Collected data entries
+-------+

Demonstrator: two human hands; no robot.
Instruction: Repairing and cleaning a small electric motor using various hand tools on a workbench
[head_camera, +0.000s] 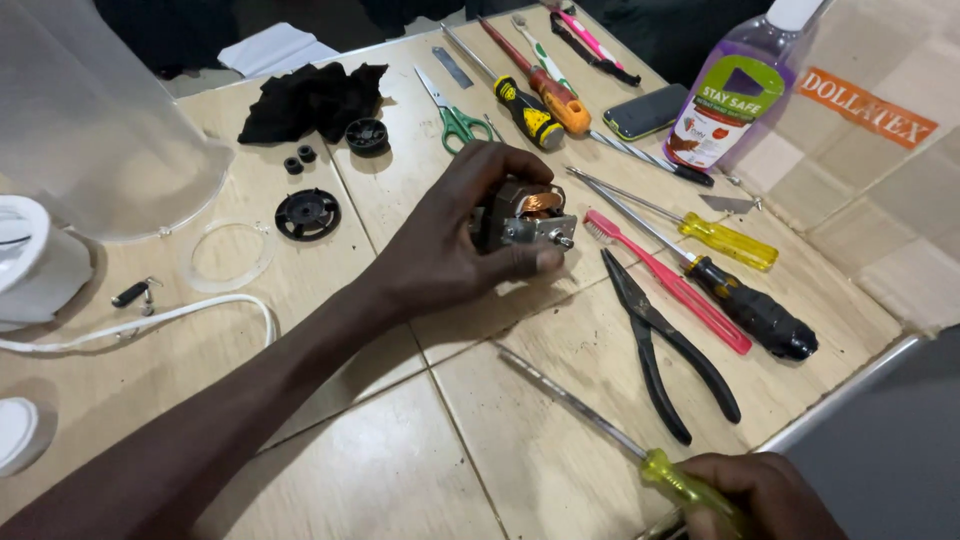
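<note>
My left hand (450, 240) grips a small electric motor (528, 216) with copper windings and a short metal shaft, held just above the tiled table (400, 460). My right hand (760, 495) at the bottom right holds a yellow-handled screwdriver (600, 425) by its handle. Its long shaft lies flat over the table, and its tip points up-left toward the motor without reaching it.
Black pliers (670, 340), a pink toothbrush (665, 280), more screwdrivers (740, 300), green scissors (455, 115), a phone (645, 110) and a purple bottle (735, 95) lie to the right and behind. Black discs (307, 213), a clear ring (228, 255), black cloth (310, 100), a clear jar (95, 120) and a white cord (150, 320) sit left.
</note>
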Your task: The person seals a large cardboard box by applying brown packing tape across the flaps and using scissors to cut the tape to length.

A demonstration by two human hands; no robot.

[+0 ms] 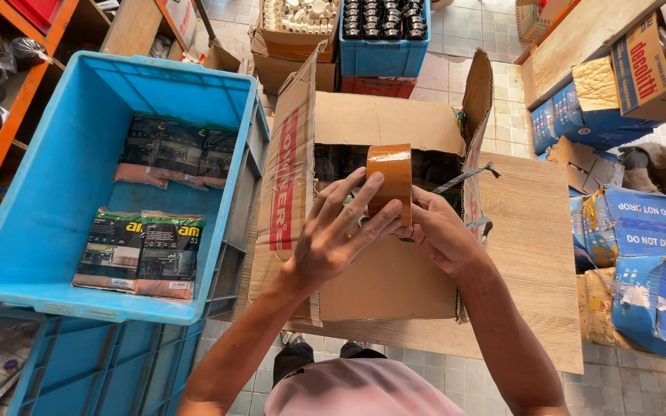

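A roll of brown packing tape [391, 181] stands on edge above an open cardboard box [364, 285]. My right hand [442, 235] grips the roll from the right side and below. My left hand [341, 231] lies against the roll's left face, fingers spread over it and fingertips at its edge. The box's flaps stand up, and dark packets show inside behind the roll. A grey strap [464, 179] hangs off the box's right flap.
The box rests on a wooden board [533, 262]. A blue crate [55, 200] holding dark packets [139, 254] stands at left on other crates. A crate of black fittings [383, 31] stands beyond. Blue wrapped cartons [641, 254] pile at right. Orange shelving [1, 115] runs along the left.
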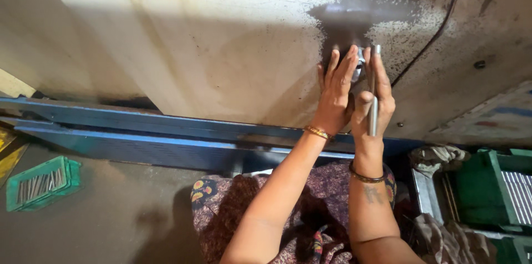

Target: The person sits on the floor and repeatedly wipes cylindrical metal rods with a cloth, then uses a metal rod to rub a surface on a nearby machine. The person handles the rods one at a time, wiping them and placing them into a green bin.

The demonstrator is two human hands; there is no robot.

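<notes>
A thin metal rod [373, 98] is held upright in the right hand [374, 103], its upper tip raised beside a small shiny metal fitting [361, 59] set in a dark, oily patch [354, 14] on the large cream-coloured machine surface [221, 64]. The right fingers are closed around the rod's shaft, with the lower end showing near the wrist. The left hand [336, 95] is laid flat against the surface, its fingers stretched out and open, the fingertips pressed at the fitting; nothing is gripped in it. The two hands are touching each other at the thumbs. The step in hand is judged to be the positioning of the rod at the fitting, which is steadied by the left fingertips; whether the rod tip is already seated in it cannot be told, since the spot is partly hidden by the fingers. A careful alignment of the tip with the fitting appears to be called for, with the rod kept straight and the left fingers kept out of its path. A blue steel frame [166, 131] is seen below the surface, a green crate [41, 182] of similar rods at the far left, and green bins [499, 186] with rags [438, 157] at the right.
</notes>
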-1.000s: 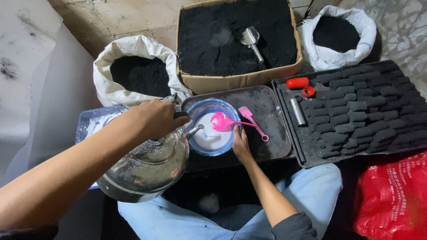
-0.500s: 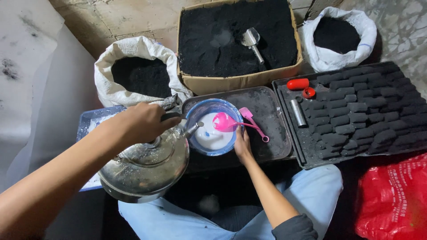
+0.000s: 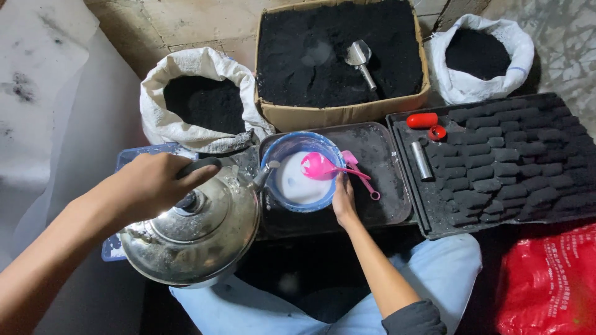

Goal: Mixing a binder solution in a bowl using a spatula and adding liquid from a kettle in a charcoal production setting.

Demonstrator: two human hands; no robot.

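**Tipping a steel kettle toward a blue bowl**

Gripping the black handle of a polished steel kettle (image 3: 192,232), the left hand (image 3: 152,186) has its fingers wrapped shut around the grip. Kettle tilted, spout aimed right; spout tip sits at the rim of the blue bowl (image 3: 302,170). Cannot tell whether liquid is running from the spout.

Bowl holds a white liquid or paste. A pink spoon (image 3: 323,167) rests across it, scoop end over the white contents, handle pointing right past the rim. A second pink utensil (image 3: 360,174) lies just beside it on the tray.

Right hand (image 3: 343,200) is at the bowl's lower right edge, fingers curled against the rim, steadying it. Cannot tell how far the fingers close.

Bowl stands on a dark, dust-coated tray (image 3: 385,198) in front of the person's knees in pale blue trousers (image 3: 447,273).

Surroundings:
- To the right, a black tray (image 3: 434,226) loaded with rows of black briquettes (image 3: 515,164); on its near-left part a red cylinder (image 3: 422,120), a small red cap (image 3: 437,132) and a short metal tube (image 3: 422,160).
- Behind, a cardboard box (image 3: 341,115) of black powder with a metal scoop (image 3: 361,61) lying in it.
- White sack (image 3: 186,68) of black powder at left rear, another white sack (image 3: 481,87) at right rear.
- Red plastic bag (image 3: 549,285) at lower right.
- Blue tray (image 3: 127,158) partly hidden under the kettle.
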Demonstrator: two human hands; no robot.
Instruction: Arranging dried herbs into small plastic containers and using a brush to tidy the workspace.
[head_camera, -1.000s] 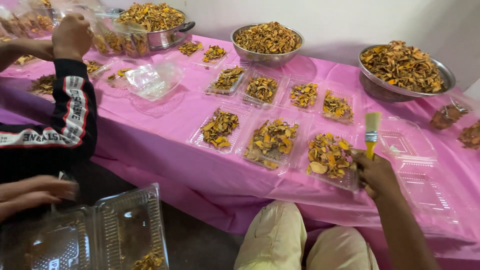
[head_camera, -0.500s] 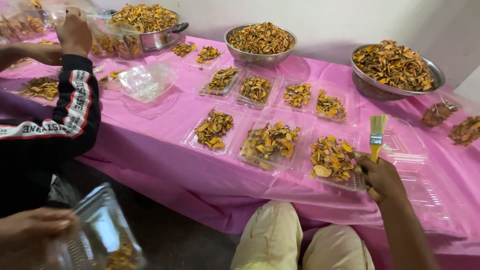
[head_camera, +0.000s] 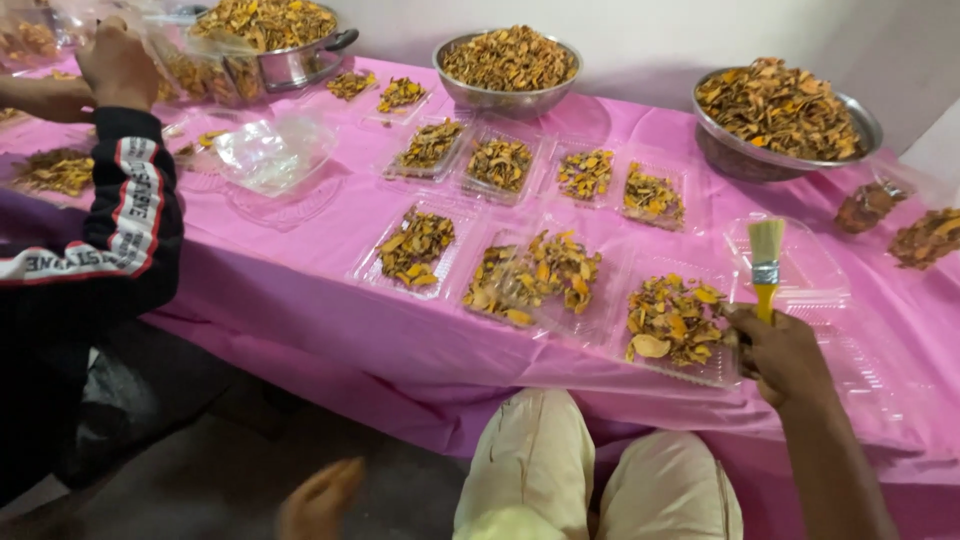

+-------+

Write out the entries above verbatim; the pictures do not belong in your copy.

Answer to this problem
Demonstrator: two human hands; no robot.
Instruction: Repairing and cleaning a small electric motor using various hand tools on a workbench
[head_camera, +0.000s] 
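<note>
My left hand (450, 240) grips a small electric motor (528, 216) with copper windings and a short metal shaft, held just above the tiled table (400, 460). My right hand (760, 495) at the bottom right holds a yellow-handled screwdriver (600, 425) by its handle. Its long shaft lies flat over the table, and its tip points up-left toward the motor without reaching it.
Black pliers (670, 340), a pink toothbrush (665, 280), more screwdrivers (740, 300), green scissors (455, 115), a phone (645, 110) and a purple bottle (735, 95) lie to the right and behind. Black discs (307, 213), a clear ring (228, 255), black cloth (310, 100), a clear jar (95, 120) and a white cord (150, 320) sit left.
</note>
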Your task: The person seals a large cardboard box by applying brown packing tape across the flaps and using scissors to cut the tape to length.

A demonstration by two human hands; no robot.

[+0 ms] 

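A roll of brown packing tape [391, 181] stands on edge above an open cardboard box [364, 285]. My right hand [442, 235] grips the roll from the right side and below. My left hand [341, 231] lies against the roll's left face, fingers spread over it and fingertips at its edge. The box's flaps stand up, and dark packets show inside behind the roll. A grey strap [464, 179] hangs off the box's right flap.
The box rests on a wooden board [533, 262]. A blue crate [55, 200] holding dark packets [139, 254] stands at left on other crates. A crate of black fittings [383, 31] stands beyond. Blue wrapped cartons [641, 254] pile at right. Orange shelving [1, 115] runs along the left.
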
Target: The person sits on the floor and repeatedly wipes cylindrical metal rods with a cloth, then uses a metal rod to rub a surface on a nearby machine. The person handles the rods one at a time, wiping them and placing them into a green bin.

The demonstrator is two human hands; there is no robot.

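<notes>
A thin metal rod [373, 98] is held upright in the right hand [374, 103], its upper tip raised beside a small shiny metal fitting [361, 59] set in a dark, oily patch [354, 14] on the large cream-coloured machine surface [221, 64]. The right fingers are closed around the rod's shaft, with the lower end showing near the wrist. The left hand [336, 95] is laid flat against the surface, its fingers stretched out and open, the fingertips pressed at the fitting; nothing is gripped in it. The two hands are touching each other at the thumbs. The step in hand is judged to be the positioning of the rod at the fitting, which is steadied by the left fingertips; whether the rod tip is already seated in it cannot be told, since the spot is partly hidden by the fingers. A careful alignment of the tip with the fitting appears to be called for, with the rod kept straight and the left fingers kept out of its path. A blue steel frame [166, 131] is seen below the surface, a green crate [41, 182] of similar rods at the far left, and green bins [499, 186] with rags [438, 157] at the right.
</notes>
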-1.000s: 
-0.500s: 
+0.000s: 

Goal: Mixing a binder solution in a bowl using a spatula and adding liquid from a kettle in a charcoal production setting.

Demonstrator: two human hands; no robot.

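**Tipping a steel kettle toward a blue bowl**

Gripping the black handle of a polished steel kettle (image 3: 192,232), the left hand (image 3: 152,186) has its fingers wrapped shut around the grip. Kettle tilted, spout aimed right; spout tip sits at the rim of the blue bowl (image 3: 302,170). Cannot tell whether liquid is running from the spout.

Bowl holds a white liquid or paste. A pink spoon (image 3: 323,167) rests across it, scoop end over the white contents, handle pointing right past the rim. A second pink utensil (image 3: 360,174) lies just beside it on the tray.

Right hand (image 3: 343,200) is at the bowl's lower right edge, fingers curled against the rim, steadying it. Cannot tell how far the fingers close.

Bowl stands on a dark, dust-coated tray (image 3: 385,198) in front of the person's knees in pale blue trousers (image 3: 447,273).

Surroundings:
- To the right, a black tray (image 3: 434,226) loaded with rows of black briquettes (image 3: 515,164); on its near-left part a red cylinder (image 3: 422,120), a small red cap (image 3: 437,132) and a short metal tube (image 3: 422,160).
- Behind, a cardboard box (image 3: 341,115) of black powder with a metal scoop (image 3: 361,61) lying in it.
- White sack (image 3: 186,68) of black powder at left rear, another white sack (image 3: 481,87) at right rear.
- Red plastic bag (image 3: 549,285) at lower right.
- Blue tray (image 3: 127,158) partly hidden under the kettle.
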Demonstrator: two human hands; no robot.
Instruction: Arranging dried herbs into small plastic containers and using a brush to tidy the workspace.
[head_camera, -1.000s] 
[head_camera, -0.500s] 
[head_camera, +0.000s] 

That concludes the output.